#### Task brief
Search the data below for the string "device" and copy all lines where it shows up.

##### Available data

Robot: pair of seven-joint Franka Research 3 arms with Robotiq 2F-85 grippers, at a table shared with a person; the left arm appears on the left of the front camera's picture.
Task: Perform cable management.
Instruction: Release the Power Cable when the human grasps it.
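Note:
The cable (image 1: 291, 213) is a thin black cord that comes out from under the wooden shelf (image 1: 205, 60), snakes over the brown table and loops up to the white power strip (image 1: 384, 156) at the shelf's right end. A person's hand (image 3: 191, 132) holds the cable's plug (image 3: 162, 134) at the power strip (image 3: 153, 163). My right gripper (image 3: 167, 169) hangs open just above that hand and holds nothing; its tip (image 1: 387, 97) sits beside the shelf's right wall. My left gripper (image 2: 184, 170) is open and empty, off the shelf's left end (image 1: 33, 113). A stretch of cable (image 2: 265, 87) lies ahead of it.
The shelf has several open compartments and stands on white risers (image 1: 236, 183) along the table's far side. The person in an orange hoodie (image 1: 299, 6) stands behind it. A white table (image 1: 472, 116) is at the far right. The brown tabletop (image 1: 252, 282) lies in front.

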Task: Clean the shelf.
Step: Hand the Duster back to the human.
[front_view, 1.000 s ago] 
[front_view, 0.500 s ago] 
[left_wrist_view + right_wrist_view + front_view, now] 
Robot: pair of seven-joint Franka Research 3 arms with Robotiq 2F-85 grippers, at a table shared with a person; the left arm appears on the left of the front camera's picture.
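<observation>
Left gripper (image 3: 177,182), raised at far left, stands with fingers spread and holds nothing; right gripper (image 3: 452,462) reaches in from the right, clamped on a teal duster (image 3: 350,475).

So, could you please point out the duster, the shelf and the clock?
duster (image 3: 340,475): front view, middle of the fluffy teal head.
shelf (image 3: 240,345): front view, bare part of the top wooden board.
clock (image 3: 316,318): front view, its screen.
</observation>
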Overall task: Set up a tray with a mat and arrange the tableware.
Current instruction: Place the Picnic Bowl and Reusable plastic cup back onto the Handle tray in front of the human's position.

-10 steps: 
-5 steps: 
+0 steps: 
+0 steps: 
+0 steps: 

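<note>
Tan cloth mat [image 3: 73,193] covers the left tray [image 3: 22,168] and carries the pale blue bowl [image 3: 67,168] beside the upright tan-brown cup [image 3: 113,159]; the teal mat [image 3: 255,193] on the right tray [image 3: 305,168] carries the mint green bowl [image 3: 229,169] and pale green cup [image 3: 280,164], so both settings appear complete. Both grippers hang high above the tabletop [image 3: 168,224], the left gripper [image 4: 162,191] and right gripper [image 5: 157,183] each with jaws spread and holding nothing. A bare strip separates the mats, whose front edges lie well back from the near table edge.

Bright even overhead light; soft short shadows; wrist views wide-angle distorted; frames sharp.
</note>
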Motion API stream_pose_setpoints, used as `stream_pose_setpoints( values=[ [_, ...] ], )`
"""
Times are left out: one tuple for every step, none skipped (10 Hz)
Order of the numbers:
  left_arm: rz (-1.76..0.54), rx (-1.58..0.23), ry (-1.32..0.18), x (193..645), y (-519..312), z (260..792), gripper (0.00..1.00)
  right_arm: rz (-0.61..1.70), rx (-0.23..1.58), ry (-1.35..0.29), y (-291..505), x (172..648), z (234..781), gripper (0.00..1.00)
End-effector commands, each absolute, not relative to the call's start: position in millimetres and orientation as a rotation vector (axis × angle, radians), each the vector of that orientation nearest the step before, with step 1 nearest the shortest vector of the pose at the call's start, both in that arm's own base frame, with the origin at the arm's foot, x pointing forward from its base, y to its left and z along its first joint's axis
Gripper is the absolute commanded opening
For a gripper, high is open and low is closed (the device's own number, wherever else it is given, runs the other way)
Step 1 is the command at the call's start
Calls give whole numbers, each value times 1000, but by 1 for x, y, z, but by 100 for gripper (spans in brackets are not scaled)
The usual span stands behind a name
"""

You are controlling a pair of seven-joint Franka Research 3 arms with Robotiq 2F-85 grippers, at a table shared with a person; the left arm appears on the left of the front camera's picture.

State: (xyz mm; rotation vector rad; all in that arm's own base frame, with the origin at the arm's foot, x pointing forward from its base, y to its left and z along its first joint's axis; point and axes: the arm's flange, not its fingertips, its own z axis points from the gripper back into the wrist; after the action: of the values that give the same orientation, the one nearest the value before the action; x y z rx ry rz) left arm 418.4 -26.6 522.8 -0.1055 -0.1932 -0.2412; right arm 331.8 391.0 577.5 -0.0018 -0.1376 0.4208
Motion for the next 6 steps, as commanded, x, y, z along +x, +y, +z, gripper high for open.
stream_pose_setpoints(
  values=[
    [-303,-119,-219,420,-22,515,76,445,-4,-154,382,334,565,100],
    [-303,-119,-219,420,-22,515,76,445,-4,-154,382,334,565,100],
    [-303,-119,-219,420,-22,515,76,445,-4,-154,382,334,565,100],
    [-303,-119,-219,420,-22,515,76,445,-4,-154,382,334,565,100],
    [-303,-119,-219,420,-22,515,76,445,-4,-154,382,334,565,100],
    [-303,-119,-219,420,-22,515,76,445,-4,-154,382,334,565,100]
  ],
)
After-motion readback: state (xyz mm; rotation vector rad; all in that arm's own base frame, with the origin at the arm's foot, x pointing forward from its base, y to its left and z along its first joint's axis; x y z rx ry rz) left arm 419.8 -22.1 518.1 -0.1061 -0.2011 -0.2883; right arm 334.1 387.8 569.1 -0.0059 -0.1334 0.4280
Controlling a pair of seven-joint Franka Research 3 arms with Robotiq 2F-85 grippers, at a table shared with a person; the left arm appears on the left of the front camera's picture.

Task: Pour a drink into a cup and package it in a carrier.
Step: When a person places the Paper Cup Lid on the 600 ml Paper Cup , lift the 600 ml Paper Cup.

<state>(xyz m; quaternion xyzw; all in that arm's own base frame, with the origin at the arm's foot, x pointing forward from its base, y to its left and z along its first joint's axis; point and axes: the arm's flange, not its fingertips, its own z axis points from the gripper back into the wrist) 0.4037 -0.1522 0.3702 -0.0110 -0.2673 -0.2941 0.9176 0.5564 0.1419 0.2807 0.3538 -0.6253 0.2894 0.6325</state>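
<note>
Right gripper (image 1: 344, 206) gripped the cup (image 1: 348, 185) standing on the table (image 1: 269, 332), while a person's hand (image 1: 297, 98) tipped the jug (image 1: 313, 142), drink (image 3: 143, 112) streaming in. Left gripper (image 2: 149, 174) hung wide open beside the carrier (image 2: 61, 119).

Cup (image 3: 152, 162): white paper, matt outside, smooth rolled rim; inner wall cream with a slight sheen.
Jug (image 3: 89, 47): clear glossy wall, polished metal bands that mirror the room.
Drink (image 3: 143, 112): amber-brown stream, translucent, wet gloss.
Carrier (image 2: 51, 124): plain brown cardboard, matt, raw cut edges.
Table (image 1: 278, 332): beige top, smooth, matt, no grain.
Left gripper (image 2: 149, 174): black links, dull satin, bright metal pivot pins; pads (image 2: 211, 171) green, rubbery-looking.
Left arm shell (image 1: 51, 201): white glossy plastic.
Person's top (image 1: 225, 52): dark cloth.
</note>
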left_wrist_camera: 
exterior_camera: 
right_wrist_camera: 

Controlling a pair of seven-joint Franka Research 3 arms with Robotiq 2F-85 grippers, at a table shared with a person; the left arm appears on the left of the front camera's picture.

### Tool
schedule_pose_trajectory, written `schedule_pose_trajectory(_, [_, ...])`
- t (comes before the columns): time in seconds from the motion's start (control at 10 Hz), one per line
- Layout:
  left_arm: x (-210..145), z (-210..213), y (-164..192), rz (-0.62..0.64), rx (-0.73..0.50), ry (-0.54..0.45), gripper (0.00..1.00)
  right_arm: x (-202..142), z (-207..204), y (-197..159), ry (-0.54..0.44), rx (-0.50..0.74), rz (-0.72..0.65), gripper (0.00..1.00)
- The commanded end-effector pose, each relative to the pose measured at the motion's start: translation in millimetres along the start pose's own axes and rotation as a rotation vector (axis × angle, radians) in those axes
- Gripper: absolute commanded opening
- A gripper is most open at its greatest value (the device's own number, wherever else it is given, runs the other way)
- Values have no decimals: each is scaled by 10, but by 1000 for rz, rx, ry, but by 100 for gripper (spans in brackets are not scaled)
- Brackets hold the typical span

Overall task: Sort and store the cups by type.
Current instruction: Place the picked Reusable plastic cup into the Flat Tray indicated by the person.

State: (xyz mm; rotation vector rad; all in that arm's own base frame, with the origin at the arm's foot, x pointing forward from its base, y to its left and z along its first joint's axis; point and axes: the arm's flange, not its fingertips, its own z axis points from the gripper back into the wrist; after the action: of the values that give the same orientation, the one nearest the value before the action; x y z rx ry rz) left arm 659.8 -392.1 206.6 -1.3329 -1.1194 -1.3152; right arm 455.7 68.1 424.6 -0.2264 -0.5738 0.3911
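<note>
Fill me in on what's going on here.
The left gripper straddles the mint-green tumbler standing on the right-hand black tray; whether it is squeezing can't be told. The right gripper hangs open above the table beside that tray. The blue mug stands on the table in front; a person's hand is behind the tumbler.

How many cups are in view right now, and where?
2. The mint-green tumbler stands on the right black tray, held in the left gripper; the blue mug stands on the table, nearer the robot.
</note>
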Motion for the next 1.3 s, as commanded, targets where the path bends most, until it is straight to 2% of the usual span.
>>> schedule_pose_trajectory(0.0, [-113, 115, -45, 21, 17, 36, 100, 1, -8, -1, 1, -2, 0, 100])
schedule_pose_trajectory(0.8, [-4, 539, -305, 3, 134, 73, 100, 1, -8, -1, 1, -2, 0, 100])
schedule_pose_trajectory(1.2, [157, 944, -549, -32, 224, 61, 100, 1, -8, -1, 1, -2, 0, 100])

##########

#### Answer
For a gripper, high is open and low is closed (the device's own number, wherever else it is given, runs the other way)
- A gripper is most open at its greatest value (the device's own number, wherever else it is given, runs the other way)

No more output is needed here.